22 April 2026
What if cities with limited climate data could still access high-resolution risk maps, and use them to protect lives, infrastructure, and investments?
Earlier this month, ICLEI Africa and NYU’s Urban Systems Lab (USL) hosted two hands-on workshops in Cape Town, South Africa and Cape Coast, Ghana to test and validate the ClimateIQ tool as part of the CO-AI project.
Developed by USL with support from Google.org, ClimateIQ uses machine learning to map heat and flooding risks with greater accuracy, finer detail, and significantly reduced computing times and costs. For many African cities, where high-quality climate data is often limited, this kind of innovation has potential to unlock access to decision-ready information that would otherwise be out of reach.
This matters because better data leads to better decisions. With clearer insights into where risks are concentrated, cities can prioritise infrastructure upgrades, guide safer urban expansions, and strengthen early warning and preparedness systems. Ultimately, tools like ClimateIQ support cities to reduce losses, protect vulnerable communities, and invest smarter in long-term resilience.
What makes ClimateIQ particularly innovative is how it leverages machine learning trained on data-rich cities to generate useful risk insights for cities with limited data. By combining elevation, green space, soil, building footprints, landcover, and climate data, the tool can identify vulnerable areas at a scale of 10 meters or less, a level of detail that supports street-level planning and targeted interventions. It produces open-source spatial data that can integrate directly into city workflows and mapping systems, making outputs practical, not just technical.
However, technology alone does not create impact. Local relevance and usability are what turn innovation in action.

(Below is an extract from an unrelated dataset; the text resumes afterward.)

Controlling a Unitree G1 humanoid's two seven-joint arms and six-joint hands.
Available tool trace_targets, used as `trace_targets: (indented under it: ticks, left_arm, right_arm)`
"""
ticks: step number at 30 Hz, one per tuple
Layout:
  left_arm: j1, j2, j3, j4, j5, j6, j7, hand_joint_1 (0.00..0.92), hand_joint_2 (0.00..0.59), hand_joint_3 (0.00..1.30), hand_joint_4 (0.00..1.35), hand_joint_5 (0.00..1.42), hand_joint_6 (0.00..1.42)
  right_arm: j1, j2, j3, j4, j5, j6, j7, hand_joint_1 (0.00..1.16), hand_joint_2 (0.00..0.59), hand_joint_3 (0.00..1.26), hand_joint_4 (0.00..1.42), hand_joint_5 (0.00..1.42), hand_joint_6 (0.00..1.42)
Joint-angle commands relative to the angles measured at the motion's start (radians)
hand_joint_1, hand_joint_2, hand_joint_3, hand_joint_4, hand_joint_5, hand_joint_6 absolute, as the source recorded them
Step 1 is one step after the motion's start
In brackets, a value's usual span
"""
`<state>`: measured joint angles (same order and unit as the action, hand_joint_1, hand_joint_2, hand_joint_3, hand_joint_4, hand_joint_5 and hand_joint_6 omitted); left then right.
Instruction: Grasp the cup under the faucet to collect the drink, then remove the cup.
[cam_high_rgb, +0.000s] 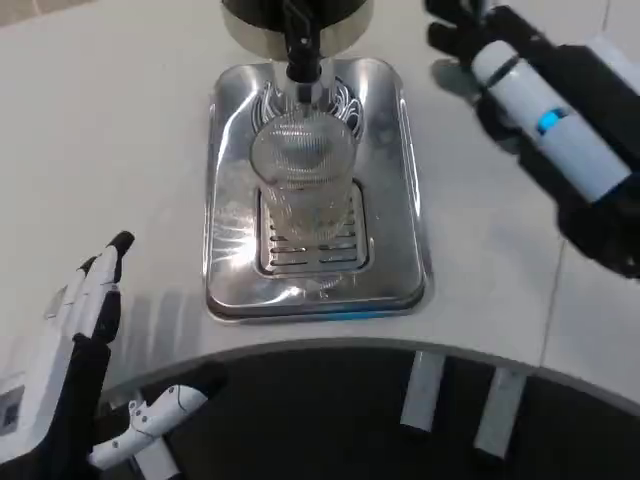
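While the left hand (90, 300) waits near left, fingers straight, together, holding nothing, the right hand (480, 45) hangs far right, its fingers' state unclear. Between them the cup (302, 180) stands on the drip tray (400, 270) beneath the faucet (302, 50), seemingly to catch the drink.

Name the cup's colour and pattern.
Clear, with fine vertical ribs; the cup shows best in the head view.

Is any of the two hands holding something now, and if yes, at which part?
Nothing is held. The left hand is open at the lower left and the right hand at the upper right; both are apart from the cup, which stands on the metal tray under the faucet.
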<state>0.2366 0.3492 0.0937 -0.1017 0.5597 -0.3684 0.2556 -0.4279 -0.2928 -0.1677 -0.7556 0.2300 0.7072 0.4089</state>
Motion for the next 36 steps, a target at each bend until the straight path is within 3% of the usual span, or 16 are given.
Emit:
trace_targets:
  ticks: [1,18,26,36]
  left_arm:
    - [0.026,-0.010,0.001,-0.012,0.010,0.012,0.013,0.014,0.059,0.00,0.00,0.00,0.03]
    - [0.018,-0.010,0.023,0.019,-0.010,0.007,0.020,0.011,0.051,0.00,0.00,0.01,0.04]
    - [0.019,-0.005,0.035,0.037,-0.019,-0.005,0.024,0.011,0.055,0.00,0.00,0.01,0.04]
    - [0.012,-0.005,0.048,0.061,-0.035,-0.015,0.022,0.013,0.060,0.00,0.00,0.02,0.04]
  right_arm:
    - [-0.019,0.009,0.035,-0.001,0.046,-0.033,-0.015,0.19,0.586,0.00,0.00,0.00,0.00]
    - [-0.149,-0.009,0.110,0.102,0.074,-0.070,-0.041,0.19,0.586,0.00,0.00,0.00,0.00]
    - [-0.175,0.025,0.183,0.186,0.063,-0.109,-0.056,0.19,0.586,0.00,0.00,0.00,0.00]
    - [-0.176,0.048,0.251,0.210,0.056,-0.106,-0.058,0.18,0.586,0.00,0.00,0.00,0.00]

That is why the City of Cape Town and Cape Coast Metropolitan Assembly are serving as the first African cities to test the tool in real-world conditions. Through engagement with government officials, researchers, and civil society organisations, the workshops focused on validating model outputs, identifying data gaps, and exploring how ClimateIQ can be embedded into everyday planning and risk management processes.
These sessions went beyond demonstrations. They included collaborative mapping, scenario testing, and workflow integration discussions, ensuring the tool aligns with how cities actually operate and make decisions.
This kind of co-production is essential. It ensures that climate information tools are not only technically robust but also usable, trusted, and actionable, particularly in cities facing increasing heat, flooding, and infrastructure pressures.
As climate risks intensify across African cities, innovations like ClimateIQ demonstrate what is possible when cutting-edge technology meets local knowledge and city leadership. By making high-resolution risk insights more accessible, this work helps cities move from reactive responses to proactive, data-driven resilience planning, with tangible benefits for communities most exposed to climate hazards.
The CO-AI project is supported by the Climate Change AI Foundation.